David came back down the stairs, where Kim, now fully aware of what was happening, screamed at him to get out. She asked about her mom; David said “I couldn’t get to her.”

They stood in shock near their front lawn.

“I’m standing in the yard thinking my mom is inside burning,’’ Kim says. “I was hysterical.”

It was the longest minute of their lives, before Wendy emerged “without even a single hair singed,” says David, who can now smile about it.

“She walked out like, ‘I’m here, am I late for tea?,’” he says, laughing.

Kim says her mother only remembers bits and pieces of that night. Wendy says she smelled smoke, but thought someone was making something in the kitchen and had burned it.
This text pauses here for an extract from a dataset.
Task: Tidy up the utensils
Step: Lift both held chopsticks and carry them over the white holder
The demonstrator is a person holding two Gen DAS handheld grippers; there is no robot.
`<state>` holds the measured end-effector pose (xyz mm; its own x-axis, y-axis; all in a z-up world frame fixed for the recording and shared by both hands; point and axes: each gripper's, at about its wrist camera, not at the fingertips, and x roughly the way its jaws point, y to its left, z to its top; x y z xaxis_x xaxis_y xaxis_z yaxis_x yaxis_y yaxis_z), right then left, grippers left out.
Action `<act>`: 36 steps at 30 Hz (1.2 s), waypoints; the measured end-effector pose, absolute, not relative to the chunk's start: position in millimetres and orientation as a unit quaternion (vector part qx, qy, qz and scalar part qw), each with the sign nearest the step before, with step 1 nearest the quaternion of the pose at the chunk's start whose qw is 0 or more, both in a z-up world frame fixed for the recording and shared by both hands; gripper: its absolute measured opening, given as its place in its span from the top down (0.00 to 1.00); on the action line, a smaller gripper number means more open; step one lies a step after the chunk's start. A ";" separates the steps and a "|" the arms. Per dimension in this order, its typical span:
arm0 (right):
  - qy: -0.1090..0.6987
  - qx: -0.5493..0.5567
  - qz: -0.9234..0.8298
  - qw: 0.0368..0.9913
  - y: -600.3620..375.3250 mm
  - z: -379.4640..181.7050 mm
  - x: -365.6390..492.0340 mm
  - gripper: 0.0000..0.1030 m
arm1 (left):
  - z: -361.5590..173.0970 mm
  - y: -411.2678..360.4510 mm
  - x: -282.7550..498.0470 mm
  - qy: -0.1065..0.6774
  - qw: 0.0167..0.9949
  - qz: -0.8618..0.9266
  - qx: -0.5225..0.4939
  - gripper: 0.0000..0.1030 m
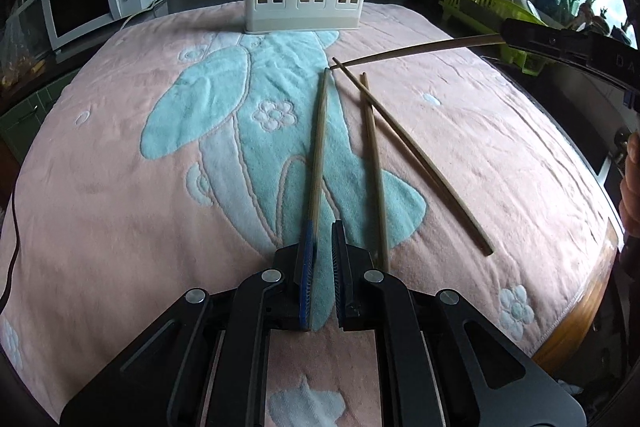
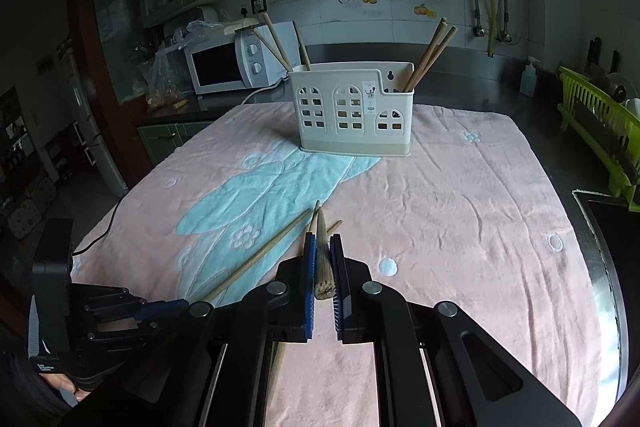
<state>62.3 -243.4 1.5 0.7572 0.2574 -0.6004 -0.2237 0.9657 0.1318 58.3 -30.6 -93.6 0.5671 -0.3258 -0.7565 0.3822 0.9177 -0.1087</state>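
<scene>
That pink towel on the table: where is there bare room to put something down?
Free: the pink towel right of the wooden chopsticks, and its left side toward the white microwave. Crowded: the middle, with chopsticks and both claws, left claw, right claw, and the cream holder behind.

We see a soft, nubbly terry-cloth towel (image 1: 120,167) in pink with raised teal patches, matt and creased. The chopsticks (image 1: 318,147) look like bare matt wood with visible grain; the held chopstick (image 2: 323,259) shows a rough cut end. The utensil holder (image 2: 352,107) is smooth cream plastic with a faint sheen. Both grippers, left (image 1: 320,283) and right (image 2: 323,291), are matt black plastic with shiny metal pivot pins and ribbed blue pads (image 2: 309,291).
</scene>
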 end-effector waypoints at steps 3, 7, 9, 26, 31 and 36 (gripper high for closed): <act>0.324 0.028 0.128 0.937 -243.4 1.3 62.7 0.93 | -93.4 -28.7 58.2 0.420 0.886 -0.193 0.033 0.91; 0.323 0.027 0.128 0.937 -243.0 1.0 63.3 0.93 | -96.9 -26.3 60.4 0.426 0.885 -0.187 0.032 0.91; 0.323 0.027 0.128 0.937 -243.4 0.8 64.0 0.93 | -100.0 -27.0 60.8 0.429 0.883 -0.187 0.033 0.91; 0.315 0.029 0.131 0.939 -239.8 5.4 68.0 0.93 | -98.9 -37.1 59.1 0.430 0.884 -0.172 0.063 0.94; 0.310 0.028 0.131 0.941 -241.0 9.3 68.4 0.93 | -89.3 -36.1 58.3 0.420 0.887 -0.184 0.050 0.95; 0.303 0.026 0.130 0.944 -242.1 16.3 69.6 0.93 | -67.8 -29.9 60.8 0.392 0.900 -0.189 0.031 0.95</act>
<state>69.6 -242.1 16.3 0.7830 0.2606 -0.5648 -0.2294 0.9650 0.1273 60.8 -29.9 -67.8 0.6217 -0.3154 -0.7169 0.3637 0.9269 -0.0924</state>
She recalls hearing David yelling.

Then it dawned on her: “I gotta get out of here.”

Wendy remembers briefly being on the stairs, and then walking outside.

David jokes that they call Wendy the “Mother of Dragons,” a reference to the Daenerys Targaryen character from HBO’s “Games of Thrones.”

David thinks maybe a roof or wall collapse diverted some of the smoke and flames, clearing the way for Kim to get out of the house.

A friend suggested that perhaps Kim’s sister, who passed away last year, may have assisted with a bit of divine intervention.

“It’s like she floated out,’’ Kim says. “How she came down those stairs and made it through that….we don’t know. We’re just glad she did.”